= Task statement =
For this exercise, output the entries below exactly from the line that holds "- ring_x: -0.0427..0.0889" to the line that holds "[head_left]", both ends included. No pictures belong in the copy.

Records from a data collection:

■ ■ ■ ■

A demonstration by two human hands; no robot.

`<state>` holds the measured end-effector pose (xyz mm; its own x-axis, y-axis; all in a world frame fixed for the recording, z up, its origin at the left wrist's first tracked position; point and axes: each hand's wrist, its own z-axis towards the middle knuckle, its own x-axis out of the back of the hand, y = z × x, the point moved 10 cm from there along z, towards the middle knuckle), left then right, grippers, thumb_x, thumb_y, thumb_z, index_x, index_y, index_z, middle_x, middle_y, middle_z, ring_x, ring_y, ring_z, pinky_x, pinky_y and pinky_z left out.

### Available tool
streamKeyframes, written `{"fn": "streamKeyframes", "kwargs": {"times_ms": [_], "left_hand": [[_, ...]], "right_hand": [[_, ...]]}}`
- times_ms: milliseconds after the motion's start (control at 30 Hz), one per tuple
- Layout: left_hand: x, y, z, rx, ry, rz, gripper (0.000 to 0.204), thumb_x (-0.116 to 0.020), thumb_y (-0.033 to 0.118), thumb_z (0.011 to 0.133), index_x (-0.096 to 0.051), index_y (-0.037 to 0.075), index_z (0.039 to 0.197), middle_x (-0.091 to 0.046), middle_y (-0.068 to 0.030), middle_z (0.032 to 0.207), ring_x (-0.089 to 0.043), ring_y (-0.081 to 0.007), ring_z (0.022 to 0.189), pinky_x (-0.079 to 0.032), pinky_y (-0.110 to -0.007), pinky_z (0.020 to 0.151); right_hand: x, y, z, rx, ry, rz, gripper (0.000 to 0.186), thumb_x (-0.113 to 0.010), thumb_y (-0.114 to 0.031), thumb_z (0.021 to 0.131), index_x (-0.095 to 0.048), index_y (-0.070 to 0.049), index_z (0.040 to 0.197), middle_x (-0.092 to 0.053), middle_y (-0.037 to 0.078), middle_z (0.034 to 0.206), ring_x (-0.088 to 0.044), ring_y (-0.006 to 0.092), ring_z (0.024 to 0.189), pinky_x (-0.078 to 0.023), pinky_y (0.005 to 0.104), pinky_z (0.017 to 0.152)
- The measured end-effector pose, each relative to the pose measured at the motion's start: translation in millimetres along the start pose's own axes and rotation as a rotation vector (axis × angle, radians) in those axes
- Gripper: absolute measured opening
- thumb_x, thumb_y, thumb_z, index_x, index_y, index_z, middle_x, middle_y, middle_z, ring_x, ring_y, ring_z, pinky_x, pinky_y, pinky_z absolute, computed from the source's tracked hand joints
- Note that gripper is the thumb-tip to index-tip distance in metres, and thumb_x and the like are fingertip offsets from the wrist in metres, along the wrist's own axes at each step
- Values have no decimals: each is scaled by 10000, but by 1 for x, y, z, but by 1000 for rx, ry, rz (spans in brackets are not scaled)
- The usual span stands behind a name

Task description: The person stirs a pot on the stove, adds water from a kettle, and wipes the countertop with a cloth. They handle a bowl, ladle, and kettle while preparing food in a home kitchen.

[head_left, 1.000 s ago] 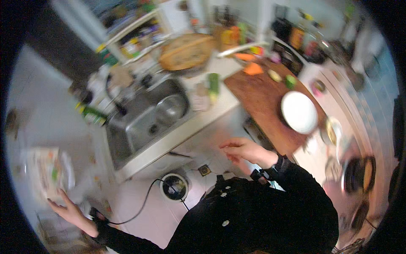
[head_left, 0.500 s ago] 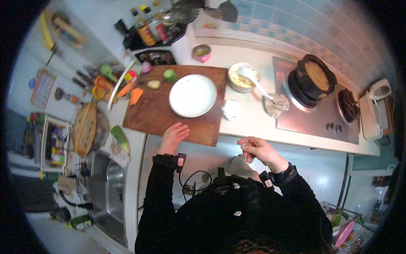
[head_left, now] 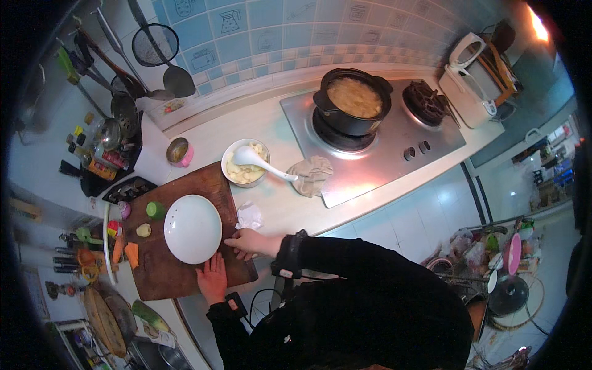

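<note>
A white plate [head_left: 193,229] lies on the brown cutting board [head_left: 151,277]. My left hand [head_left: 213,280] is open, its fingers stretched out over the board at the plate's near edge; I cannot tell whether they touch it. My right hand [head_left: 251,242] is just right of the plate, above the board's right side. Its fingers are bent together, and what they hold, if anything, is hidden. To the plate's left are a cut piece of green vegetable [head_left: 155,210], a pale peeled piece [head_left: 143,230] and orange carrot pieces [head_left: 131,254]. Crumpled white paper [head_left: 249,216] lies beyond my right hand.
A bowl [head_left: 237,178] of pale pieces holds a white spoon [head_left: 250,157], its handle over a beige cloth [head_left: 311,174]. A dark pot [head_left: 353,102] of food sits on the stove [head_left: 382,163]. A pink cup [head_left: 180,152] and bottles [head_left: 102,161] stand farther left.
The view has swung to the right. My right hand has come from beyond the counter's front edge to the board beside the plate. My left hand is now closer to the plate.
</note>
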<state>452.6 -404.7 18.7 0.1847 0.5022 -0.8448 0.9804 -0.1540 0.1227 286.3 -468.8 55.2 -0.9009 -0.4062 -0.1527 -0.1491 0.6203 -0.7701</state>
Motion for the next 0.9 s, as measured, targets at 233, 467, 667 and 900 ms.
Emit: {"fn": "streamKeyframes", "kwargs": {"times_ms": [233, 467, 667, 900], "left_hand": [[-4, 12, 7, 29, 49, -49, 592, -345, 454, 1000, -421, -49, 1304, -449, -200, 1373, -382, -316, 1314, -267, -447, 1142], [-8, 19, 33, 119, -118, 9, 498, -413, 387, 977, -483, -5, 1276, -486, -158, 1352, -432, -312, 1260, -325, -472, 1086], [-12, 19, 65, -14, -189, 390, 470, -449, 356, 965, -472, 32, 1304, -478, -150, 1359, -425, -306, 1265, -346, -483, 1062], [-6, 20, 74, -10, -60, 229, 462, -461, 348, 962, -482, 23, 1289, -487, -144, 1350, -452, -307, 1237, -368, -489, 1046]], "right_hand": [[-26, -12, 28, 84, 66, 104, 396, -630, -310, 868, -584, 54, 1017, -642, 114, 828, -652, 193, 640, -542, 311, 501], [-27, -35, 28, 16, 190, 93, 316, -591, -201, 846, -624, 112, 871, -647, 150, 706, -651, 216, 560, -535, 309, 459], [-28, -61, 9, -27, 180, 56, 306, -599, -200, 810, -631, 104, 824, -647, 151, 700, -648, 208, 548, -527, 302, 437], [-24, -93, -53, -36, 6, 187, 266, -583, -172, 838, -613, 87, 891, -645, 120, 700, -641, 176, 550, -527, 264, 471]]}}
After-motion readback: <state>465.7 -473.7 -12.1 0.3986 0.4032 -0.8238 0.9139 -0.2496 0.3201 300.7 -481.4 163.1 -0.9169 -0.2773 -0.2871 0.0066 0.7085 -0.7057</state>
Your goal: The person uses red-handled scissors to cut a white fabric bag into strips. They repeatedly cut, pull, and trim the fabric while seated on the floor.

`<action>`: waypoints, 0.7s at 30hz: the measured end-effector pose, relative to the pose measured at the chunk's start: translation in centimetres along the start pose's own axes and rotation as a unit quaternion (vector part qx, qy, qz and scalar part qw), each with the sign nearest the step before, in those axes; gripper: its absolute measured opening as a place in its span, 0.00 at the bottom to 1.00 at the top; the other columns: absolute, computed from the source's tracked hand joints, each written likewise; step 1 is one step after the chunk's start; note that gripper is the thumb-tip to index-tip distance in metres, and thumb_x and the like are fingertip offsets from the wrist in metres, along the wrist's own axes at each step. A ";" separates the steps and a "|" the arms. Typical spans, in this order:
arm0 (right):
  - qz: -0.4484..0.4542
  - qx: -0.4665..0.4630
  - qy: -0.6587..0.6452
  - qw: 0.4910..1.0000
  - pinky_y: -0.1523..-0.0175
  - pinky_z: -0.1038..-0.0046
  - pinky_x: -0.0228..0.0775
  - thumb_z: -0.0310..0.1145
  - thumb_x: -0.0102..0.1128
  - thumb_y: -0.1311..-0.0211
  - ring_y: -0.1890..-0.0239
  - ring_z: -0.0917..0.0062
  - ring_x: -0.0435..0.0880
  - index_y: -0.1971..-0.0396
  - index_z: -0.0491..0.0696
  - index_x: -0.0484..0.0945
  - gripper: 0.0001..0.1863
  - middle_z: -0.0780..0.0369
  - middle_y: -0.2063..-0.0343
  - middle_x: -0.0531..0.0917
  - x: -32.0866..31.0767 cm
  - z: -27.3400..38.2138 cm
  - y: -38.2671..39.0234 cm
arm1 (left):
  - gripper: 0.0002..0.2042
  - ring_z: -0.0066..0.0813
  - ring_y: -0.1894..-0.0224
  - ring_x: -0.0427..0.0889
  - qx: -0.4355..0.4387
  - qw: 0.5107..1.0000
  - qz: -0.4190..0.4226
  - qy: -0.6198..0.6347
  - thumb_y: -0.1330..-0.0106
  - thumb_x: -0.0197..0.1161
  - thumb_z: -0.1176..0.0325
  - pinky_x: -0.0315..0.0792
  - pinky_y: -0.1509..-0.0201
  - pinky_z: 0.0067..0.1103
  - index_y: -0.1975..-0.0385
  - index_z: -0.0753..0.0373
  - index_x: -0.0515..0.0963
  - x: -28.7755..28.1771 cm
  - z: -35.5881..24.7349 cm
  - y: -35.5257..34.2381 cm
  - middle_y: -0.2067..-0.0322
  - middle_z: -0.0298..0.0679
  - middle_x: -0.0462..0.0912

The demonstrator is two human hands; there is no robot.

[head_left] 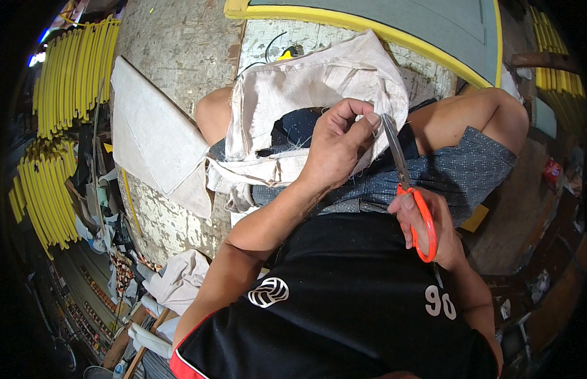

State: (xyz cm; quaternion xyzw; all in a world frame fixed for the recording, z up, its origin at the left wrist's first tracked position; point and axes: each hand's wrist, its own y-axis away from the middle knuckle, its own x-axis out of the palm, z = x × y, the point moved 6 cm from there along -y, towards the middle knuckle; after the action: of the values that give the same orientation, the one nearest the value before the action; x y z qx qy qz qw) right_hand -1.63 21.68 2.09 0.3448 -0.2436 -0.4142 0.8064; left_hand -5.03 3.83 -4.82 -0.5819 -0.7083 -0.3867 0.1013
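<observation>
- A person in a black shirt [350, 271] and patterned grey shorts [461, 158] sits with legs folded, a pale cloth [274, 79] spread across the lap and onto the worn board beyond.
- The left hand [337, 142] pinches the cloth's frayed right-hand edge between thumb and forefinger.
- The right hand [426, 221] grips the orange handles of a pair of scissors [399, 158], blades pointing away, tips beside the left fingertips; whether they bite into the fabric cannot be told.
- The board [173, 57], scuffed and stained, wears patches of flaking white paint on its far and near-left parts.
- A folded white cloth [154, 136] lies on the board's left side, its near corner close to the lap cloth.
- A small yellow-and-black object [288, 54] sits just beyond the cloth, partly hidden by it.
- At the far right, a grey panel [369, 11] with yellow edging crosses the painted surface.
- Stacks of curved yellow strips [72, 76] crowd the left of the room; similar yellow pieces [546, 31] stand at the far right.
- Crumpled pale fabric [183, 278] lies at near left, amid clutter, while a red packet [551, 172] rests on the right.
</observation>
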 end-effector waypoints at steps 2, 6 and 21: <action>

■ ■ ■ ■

= Written answer =
  - ring_x: -0.0427..0.0889
  - qx: -0.4355..0.4387
  - qw: 0.5107..1.0000
  - qz: -0.4190..0.4226
  - qy: -0.6198..0.6347
  - thumb_y: -0.1330..-0.0106
  - thumb_x: -0.0197..0.1161
  - thumb_z: -0.1176..0.0325
  - pinky_x: -0.0315..0.0792
  - pinky_y: -0.1509..-0.0201
  - pinky_z: 0.0067..0.1103
  - index_y: -0.1975..-0.0385
  - index_z: -0.0753..0.0373
  - index_x: -0.0515..0.0963
  - x: -28.7755..28.1771 cm
  - z: -35.5881..24.7349 cm
  - y: -35.5257..34.2381 cm
  - middle_y: -0.2067..-0.0322
  - middle_z: -0.0298..0.0679
  - middle_x: -0.0462..0.0912

The demonstrator is two human hands; there is no robot.

[head_left] 

The exercise requires no more work.